> What you have to do: The answer should hold only the line with "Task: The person" and each line after it through the last line of the material, exactly.

─── Collected data

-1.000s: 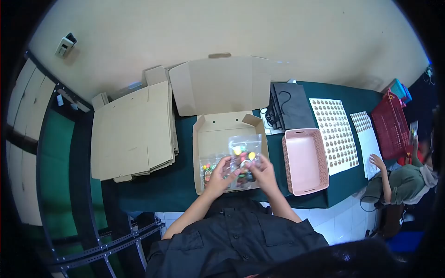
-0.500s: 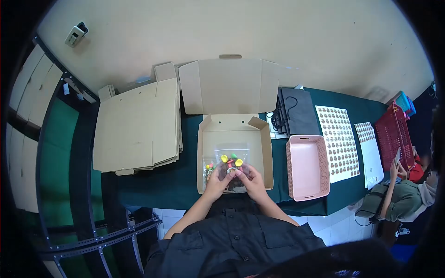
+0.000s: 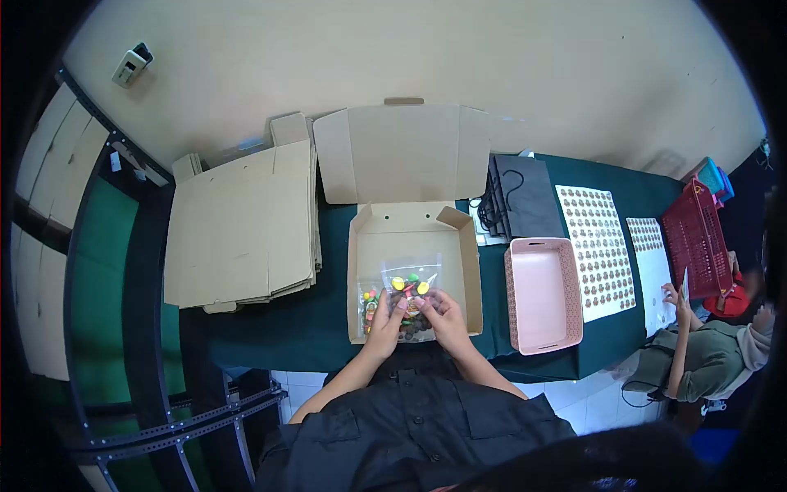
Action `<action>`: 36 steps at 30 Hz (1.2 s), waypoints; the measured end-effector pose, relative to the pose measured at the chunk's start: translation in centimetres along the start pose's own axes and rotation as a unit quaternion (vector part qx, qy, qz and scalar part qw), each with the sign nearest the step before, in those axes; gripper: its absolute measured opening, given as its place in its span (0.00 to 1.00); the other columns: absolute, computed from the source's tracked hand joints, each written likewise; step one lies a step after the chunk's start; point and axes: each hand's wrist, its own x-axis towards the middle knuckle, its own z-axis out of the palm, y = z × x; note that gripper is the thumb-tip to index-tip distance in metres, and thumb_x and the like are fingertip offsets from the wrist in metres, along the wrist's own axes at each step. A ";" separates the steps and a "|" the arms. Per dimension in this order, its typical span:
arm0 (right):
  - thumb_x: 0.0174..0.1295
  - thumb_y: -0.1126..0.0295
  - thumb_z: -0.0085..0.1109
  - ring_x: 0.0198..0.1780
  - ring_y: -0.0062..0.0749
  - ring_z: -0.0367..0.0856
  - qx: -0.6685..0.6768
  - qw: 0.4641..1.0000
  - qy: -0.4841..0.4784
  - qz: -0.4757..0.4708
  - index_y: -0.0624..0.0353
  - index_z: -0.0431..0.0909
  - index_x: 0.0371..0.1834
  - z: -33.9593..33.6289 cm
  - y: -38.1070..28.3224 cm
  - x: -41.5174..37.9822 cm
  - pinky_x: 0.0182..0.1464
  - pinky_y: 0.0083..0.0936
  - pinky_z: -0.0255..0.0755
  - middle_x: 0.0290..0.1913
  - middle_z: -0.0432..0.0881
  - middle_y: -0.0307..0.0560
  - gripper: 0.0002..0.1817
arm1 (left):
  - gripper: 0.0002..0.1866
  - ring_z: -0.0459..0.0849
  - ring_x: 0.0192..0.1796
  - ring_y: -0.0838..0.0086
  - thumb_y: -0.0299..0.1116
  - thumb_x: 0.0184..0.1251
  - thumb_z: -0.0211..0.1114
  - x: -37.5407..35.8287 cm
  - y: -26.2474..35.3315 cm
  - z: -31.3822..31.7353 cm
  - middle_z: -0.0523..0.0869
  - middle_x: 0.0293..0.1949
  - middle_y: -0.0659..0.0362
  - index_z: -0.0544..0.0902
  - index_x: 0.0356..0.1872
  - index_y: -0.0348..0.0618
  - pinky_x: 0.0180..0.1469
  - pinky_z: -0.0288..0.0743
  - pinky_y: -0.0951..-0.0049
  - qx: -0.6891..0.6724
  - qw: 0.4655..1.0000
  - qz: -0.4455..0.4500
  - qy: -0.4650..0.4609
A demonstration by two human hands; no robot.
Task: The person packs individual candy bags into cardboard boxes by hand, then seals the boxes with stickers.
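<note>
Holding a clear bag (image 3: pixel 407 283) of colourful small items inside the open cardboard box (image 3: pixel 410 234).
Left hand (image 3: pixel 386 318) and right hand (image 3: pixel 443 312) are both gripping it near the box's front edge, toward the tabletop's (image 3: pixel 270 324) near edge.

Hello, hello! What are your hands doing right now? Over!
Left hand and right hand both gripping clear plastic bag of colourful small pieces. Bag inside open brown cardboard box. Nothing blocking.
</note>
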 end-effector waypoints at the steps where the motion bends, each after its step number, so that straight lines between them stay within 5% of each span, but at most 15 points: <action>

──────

> Answer to the exercise:
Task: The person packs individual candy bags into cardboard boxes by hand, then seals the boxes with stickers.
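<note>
Holding a clear bag (image 3: pixel 407 283) of colourful small items inside the open cardboard box (image 3: pixel 410 234).
Left hand (image 3: pixel 386 318) and right hand (image 3: pixel 443 312) are both gripping it near the box's front edge, toward the tabletop's (image 3: pixel 270 324) near edge.

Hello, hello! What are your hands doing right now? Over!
Left hand and right hand both gripping clear plastic bag of colourful small pieces. Bag inside open brown cardboard box. Nothing blocking.
</note>
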 end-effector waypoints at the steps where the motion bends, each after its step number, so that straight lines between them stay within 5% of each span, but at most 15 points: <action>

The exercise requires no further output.